“Our leaders suck, religion’s bunk
Fuck it all, let’s get drunk!”
—Postupack family saying
1. social instability resulting from a breakdown of standards, morals, and values
2. personal unrest, alienation, and uncertainty that comes from a lack of purpose or ideals
Life, as any thinking and feeling person knows, is difficult. So it comes as no surprise that yours truly, your humble narrator and mixologist, afflicted with the aforementioned anomie, occasionally draws solace and sanctuary through the well-made cocktail. Tonight, however, I will invite you in to the process itself, that of The Creator. Filled with anomie, I’ve already had three drinks (or is it four?). Two of my own invention, and the third, a classic—a “Gibson”, the vintage cocktail of choice of Roger Sterling of Mad Men fame; a savory martini with a Pearl onion floating about. (See RETRO COCKTAIL for October: The Gibson...) Then, my Pomegranate Martini (See “This Washroom Breeds Bolsheviks”). So I decided to invent a brand new cocktail as a nightcap with what ingredients were at hand. Expediency (and drunkenness) is (are) the mother of invention. The
Pomegranate Liqueur was already on the counter, so that was a given. Then, the last bit from the bottle of Stoli (and as the Gods of Mixology would have it, there was exactly one part left!). Next, I thought about St. Germain, but as I reached for the bottle, my hand jerked uncontrollably to the left like a spasm of delirium tremens, and I grabbed the bottle of St. Elder instead. And then in the corner of my eye, was the bottle of Aperol, that colorful, flavorful, bittersweet Italian amaro. Yes, this will go nicely with the Pama, my inebriated-self concluded. (And did you know that the word “inebriated” comes from the Latin “inebriatus”, meaning to intoxicate?) Some lime juice, since I already had some squeezed out from the first drink, “The Métropolitain” (from my most excellent memoir, TALES OF INSOMNIA DESPAIR & THE PERFECT COCKTAIL). And then, as I gazed into the refrigerator, I saw a little bit left in the bottles of white cranberry juice
and Peychaud’s bitters. Some ice was tossed into the shaker. And as I cheerfully shook it up, I noticed the slice of cucumber used as a garnish from the above-mentioned “Métropolitain”, still in its cocktail glass. Serendipity!

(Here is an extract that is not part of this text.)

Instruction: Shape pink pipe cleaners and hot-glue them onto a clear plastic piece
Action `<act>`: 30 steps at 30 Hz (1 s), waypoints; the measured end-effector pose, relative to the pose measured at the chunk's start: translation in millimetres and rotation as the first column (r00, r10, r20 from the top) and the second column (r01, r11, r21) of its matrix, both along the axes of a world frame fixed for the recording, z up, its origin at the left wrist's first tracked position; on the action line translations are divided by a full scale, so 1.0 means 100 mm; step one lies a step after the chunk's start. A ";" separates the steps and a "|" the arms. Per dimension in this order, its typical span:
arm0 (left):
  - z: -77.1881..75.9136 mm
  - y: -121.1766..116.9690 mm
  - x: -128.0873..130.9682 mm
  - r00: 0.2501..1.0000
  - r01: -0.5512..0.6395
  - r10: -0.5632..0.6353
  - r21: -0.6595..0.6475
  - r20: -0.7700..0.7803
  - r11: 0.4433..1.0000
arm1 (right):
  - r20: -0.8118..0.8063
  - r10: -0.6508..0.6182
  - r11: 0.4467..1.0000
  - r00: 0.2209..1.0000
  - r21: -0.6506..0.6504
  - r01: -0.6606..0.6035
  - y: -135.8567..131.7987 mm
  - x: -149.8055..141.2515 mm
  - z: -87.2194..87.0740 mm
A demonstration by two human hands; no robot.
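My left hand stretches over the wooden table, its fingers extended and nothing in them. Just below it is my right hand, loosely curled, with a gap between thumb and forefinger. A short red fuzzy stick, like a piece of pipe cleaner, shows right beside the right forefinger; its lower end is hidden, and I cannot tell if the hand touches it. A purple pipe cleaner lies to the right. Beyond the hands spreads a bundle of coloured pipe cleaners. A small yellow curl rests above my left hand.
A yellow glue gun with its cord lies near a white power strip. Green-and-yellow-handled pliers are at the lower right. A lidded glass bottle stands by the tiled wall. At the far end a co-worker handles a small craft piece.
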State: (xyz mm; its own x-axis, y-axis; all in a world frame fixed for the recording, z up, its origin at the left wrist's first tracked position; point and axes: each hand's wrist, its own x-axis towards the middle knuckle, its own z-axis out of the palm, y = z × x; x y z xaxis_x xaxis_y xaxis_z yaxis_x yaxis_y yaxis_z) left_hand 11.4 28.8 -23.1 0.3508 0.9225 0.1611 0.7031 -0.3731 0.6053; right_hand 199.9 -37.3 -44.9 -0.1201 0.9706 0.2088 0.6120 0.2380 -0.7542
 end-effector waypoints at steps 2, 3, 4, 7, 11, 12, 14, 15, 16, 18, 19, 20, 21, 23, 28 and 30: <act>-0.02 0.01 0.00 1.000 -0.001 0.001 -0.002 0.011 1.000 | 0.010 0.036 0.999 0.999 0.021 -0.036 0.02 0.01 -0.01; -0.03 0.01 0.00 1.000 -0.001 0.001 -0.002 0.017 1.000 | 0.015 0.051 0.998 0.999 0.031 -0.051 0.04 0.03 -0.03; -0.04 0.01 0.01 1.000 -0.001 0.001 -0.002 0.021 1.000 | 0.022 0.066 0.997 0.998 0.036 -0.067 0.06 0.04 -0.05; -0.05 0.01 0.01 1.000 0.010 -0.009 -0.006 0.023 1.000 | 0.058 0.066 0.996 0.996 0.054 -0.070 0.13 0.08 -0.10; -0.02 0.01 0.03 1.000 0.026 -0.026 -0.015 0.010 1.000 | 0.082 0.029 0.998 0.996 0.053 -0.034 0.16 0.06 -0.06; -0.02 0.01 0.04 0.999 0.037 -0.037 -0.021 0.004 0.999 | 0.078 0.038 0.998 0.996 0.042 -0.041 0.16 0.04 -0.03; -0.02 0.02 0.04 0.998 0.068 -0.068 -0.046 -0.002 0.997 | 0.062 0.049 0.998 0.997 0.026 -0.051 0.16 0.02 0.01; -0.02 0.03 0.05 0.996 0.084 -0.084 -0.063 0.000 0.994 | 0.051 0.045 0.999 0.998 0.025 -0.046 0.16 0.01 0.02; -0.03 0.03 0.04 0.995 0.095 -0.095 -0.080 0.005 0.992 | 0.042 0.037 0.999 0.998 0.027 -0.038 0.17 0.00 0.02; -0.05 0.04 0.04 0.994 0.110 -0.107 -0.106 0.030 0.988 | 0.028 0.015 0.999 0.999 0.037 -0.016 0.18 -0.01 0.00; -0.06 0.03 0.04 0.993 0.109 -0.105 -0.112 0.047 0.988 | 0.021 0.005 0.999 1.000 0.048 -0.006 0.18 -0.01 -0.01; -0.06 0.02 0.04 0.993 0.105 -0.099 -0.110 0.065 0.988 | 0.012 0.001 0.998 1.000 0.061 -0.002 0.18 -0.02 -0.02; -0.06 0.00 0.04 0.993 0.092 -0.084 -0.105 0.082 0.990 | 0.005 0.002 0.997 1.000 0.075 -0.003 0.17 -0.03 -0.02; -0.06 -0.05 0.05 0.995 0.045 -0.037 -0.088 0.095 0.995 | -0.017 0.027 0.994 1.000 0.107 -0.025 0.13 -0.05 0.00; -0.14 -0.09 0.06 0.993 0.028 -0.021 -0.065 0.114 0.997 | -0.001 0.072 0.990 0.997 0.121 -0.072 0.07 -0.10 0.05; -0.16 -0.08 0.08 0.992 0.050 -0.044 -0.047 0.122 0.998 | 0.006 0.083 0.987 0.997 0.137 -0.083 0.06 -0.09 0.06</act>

I must admit, after the first sip of this drunken improvisation, I was dubious. But ever the scientist, I took another sip, then another, and I concluded that it wasn’t half bad. Satisfying and flavorful, in an offbeat way, with an intriguing taste going off to the
right of the palate, like a drunk driver veering off the road towards a tree. I’m finishing it up now as I write this, drunk as f#@! (which was the original name for this drink), taking heart that the creative process is present, drunk or not.
Postscript: I must confess, the following day I went through and edited the above, which I found almost unreadable in the original. Here’s a sample of how it looked:
lidbng, gO fUcKyOuRsElFnüigef zl\ n’ka lsaob sk9 nea[ ihugpgzzzopu, dbu choppe suey! EaTmEaoosav asbo7, Hn jfi7a oiegco. OpRaHsUcKs fReDdIeMeRcUrYNC HWEUY75 sObLoWmE ABIFYWO nwadoa.
See what I mean. Cheers!
1 part Stolichnaya Vodka
1 part Pama Pomegranate Liqueur
½ part Aperol
½ part St. Elder
½ part Ocean Spray White Cranberry juice
½ part fresh-squeezed Lime juice
dash of Peychaud’s bitters
Shake over ice. Strain into a chilled cocktail glass.
Garnish with a slice of cucumber and a hangover.